By Mike Reade
(This post originally appeared in Homeland Security Today.)
Police chiefs and police officers from all over the world recently descended on San Diego for the annual International Association of Chiefs of Police (IACP) conference. During the meeting, in displays reminiscent of the character “Q” from all the wonderful James Bond movies, considerable attention was focused on the whiz bang gadgetry and equipment. But hidden among all the gadgets were realistic discussions about how police continue to grapple with the ongoing demand to do more with existing resources to keep our cities and towns safe.
The hidden gem in this discussion: Big Data.
In recent years, data has become a natural resource for businesses in various industries on a global scale. Data can also be used for public safety – from solving a petit larceny to protecting people at large events such as the Super Bowl or Olympics.
Data has proven to be pivotal in stopping criminals who know no borders in the San Diego area, where neighboring cities participate in regional information sharing initiatives. Just north, in Lancaster, Calif., it has helped the city integrate data from the Sheriff’s Department and 911 emergency response systems and to map it geographically and forecast which areas of the city that require the most resources.
Research indicates 90 percent of all data in the world was created in the last two years. Think about how that impacts police departments. They have older information systems and they are being inundated with new information every single day — some from existing siloed systems, but much of it from online and mobile sources.
The proverbial needle in a haystack gets smaller and smaller every day. And it’s not just about the enormity of the volume of data. It’s also about the variety of data sources and the ability to respond to real time information … or velocity of the data. Lastly, there is the veracity of the data. In other words, can it be trusted?
So what can police agencies do to tackle this challenge? Well, it begins with secure information sharing across jurisdictions. ARJIS — the Automated Regional Justice Information System — is doing just that. It’s a sharing arrangement across more than 70 agencies, including those in San Diego and Imperial Counties. These departments tap into a virtual network of tips, case files and other data that is transforming police work and leading to smarter ways of combining technology with the gut instincts of experienced law enforcement officers.

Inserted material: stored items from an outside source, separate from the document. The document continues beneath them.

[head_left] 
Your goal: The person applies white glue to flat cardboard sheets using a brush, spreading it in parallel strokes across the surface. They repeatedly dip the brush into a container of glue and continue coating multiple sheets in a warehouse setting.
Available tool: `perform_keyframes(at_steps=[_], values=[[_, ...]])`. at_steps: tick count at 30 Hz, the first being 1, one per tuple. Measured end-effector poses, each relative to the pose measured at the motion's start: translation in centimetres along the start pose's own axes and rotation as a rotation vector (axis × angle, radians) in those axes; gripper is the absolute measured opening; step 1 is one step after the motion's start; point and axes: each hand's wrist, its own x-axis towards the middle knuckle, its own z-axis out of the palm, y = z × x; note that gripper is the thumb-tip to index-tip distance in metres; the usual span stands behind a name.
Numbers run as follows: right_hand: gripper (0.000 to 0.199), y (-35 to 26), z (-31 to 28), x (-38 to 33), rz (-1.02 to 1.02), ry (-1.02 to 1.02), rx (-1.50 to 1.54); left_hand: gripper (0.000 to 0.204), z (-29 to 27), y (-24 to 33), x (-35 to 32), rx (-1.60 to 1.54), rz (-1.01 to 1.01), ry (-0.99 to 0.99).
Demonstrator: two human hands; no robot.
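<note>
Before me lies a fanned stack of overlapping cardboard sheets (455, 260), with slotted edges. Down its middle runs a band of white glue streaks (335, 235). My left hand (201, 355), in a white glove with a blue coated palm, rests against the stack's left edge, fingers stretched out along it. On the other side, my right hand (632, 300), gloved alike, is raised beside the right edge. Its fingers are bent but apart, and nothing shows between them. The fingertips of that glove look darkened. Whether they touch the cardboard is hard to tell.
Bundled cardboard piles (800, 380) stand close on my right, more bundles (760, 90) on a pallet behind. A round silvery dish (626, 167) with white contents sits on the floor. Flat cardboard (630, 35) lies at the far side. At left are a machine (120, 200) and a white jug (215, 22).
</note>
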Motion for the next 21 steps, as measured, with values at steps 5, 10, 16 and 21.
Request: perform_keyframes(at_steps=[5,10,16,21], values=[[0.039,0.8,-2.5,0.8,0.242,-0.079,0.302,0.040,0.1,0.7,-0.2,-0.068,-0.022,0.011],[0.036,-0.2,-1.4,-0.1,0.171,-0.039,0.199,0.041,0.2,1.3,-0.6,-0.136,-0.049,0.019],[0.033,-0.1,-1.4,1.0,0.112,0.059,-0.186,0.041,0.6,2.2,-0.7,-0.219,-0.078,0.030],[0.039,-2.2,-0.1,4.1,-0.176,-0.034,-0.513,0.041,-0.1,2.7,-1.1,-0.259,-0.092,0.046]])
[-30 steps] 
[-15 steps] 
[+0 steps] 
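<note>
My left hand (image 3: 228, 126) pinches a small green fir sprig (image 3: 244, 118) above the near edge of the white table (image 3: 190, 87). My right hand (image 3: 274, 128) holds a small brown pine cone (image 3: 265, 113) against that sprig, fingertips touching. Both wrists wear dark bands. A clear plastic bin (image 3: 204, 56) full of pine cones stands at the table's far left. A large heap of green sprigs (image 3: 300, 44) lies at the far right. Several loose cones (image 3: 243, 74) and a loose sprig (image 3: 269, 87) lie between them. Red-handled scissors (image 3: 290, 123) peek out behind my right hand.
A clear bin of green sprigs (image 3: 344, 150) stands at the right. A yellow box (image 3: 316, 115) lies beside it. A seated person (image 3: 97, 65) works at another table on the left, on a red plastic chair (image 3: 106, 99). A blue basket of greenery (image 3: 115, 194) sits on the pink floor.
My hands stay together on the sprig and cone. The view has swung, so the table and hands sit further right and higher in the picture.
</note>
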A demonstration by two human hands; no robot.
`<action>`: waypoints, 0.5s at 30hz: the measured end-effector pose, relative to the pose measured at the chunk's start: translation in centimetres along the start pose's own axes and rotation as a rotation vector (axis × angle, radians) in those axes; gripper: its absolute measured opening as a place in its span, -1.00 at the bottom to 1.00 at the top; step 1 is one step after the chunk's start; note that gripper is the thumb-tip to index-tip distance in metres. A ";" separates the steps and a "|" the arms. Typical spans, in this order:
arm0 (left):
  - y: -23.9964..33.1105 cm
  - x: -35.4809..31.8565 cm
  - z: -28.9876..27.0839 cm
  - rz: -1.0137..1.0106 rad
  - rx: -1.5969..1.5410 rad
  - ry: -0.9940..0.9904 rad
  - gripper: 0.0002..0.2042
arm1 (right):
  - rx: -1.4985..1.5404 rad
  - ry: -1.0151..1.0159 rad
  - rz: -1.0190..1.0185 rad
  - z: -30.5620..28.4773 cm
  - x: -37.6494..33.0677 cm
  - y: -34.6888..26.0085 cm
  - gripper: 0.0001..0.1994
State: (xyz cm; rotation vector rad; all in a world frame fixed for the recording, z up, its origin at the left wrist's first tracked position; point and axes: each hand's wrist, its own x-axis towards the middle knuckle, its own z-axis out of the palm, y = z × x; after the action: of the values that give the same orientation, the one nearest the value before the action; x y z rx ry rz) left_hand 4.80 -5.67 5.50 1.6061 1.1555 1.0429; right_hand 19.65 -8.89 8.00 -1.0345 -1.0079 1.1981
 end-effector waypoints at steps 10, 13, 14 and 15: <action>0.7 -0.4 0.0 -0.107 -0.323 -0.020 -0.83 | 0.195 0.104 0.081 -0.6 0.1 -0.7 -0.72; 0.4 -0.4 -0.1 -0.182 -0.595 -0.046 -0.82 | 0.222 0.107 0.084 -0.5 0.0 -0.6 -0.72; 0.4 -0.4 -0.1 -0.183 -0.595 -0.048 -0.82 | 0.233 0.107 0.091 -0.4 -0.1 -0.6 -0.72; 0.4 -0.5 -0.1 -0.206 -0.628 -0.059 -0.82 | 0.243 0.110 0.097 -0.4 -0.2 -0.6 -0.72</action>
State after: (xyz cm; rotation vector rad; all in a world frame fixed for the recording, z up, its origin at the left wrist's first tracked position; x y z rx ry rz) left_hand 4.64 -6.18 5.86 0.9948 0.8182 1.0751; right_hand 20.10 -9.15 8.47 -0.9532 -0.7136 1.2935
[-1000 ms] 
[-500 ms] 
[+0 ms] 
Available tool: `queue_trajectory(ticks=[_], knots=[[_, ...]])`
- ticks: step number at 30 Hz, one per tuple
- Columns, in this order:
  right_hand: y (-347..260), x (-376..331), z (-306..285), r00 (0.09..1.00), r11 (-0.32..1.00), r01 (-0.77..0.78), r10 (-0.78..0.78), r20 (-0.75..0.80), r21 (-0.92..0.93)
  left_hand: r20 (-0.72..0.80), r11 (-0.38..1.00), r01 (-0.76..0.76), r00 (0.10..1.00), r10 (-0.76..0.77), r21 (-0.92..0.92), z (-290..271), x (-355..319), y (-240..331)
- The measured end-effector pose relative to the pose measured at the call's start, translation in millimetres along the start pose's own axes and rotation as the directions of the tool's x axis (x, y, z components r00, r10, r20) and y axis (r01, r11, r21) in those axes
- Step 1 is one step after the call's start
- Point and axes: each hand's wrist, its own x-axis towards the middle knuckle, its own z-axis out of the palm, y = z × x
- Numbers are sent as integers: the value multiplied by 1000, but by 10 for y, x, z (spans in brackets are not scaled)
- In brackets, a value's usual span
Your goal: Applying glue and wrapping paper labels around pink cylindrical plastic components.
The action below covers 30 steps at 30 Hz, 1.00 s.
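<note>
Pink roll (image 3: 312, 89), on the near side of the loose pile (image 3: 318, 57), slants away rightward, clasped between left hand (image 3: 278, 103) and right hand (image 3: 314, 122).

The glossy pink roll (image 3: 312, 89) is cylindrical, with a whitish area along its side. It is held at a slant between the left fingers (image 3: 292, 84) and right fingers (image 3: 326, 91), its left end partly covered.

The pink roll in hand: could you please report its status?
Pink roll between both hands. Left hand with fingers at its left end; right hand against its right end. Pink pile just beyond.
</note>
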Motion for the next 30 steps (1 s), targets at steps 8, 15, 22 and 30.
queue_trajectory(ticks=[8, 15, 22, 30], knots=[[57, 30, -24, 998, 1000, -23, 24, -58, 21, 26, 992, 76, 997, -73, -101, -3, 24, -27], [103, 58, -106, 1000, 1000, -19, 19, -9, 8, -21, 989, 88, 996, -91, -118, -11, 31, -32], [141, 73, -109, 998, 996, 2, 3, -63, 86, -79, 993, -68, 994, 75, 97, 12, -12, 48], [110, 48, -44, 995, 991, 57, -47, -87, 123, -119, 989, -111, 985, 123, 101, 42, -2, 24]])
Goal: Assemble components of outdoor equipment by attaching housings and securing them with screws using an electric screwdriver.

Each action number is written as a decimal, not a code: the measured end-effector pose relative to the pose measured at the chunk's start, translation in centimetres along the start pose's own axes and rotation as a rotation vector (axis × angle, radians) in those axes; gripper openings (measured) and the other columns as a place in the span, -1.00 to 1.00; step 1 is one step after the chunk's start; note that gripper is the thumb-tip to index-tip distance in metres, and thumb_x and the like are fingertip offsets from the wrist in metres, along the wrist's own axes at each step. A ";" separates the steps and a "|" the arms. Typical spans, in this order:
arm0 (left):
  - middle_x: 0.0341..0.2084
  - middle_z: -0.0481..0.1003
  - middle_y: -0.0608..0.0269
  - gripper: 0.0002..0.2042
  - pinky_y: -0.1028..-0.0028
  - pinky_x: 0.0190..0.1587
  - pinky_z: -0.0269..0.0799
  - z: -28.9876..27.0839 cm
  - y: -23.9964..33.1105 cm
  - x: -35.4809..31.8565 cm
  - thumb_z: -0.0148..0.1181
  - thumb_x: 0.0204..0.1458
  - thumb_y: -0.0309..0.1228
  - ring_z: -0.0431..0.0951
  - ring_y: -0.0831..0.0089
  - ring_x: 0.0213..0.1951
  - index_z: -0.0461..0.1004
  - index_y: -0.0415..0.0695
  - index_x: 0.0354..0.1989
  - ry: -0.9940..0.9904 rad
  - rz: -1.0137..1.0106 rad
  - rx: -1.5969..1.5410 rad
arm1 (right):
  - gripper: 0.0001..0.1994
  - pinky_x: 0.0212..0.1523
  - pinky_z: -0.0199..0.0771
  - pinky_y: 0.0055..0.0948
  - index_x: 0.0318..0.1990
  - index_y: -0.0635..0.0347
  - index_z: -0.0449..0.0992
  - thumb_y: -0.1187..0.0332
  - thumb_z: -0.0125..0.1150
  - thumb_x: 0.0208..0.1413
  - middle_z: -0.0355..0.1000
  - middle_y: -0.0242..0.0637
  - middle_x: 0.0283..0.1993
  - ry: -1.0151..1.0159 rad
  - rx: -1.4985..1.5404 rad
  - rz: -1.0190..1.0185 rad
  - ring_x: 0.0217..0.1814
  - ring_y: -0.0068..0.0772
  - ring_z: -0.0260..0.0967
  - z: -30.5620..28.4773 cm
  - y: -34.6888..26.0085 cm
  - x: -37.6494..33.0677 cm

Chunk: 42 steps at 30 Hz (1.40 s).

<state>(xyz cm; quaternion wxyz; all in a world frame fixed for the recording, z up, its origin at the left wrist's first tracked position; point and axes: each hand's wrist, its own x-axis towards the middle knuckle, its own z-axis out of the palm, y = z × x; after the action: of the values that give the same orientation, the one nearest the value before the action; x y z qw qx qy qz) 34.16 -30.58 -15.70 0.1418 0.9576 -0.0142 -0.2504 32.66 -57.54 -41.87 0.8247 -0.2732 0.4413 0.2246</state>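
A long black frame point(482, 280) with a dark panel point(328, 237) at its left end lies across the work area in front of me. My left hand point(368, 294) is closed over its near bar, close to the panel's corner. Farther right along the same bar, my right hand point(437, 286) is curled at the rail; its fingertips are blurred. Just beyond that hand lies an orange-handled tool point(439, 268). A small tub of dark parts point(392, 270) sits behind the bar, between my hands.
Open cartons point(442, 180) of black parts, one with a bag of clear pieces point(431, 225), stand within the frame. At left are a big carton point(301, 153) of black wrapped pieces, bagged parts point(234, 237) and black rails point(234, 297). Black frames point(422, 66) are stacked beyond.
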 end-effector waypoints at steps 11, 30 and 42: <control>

ARJIS integrates more than 6,000 workstations throughout San Diego County and has more than 11,000 authorized users generating more than 35,000 transactions daily. Officers who were once restricted by physical geography are now able to tap into neighboring departments and agencies for information on suspects, ongoing investigations and crime hotspots. Borders on a map are meaningless to criminals. Agencies realize that information sharing is now a requirement in order to succeed.
Similar to ARJIS, Orange County, Calif. leads what is likely the largest information sharing agreement of its kind. The Integrated Law & Justice Agency of Orange County (ILJAOC) spearheads an initiative that connects Orange County, San Diego; Tucson, Ariz.; Las Vegas; Spokane, Wash. and other Western cities. Indeed, ILJAOC extends 3,000 miles to Boston.
Agencies participating in this network securely share about a quarter billion documents that contain billions of data elements – arrest records, mug shots, incident reports, etc.
Sure, it’s a larger haystack, but using analytics capabilities helps make all the right connections, so that when a criminal leaves one jurisdiction and enters another, it’s that much easier for an officer to make an arrest.
Smart local sharing initiatives that span multiple jurisdictions simplify collaboration between departments, eliminate borders, protect police officers and, most importantly, keep the public safe.
IACP’s commitment to its membership is all about ensuring the safety and security of all police officers and the communities they serve. In my mind, the greatest whiz bang innovation is our ability to capture, analyze and act upon the data.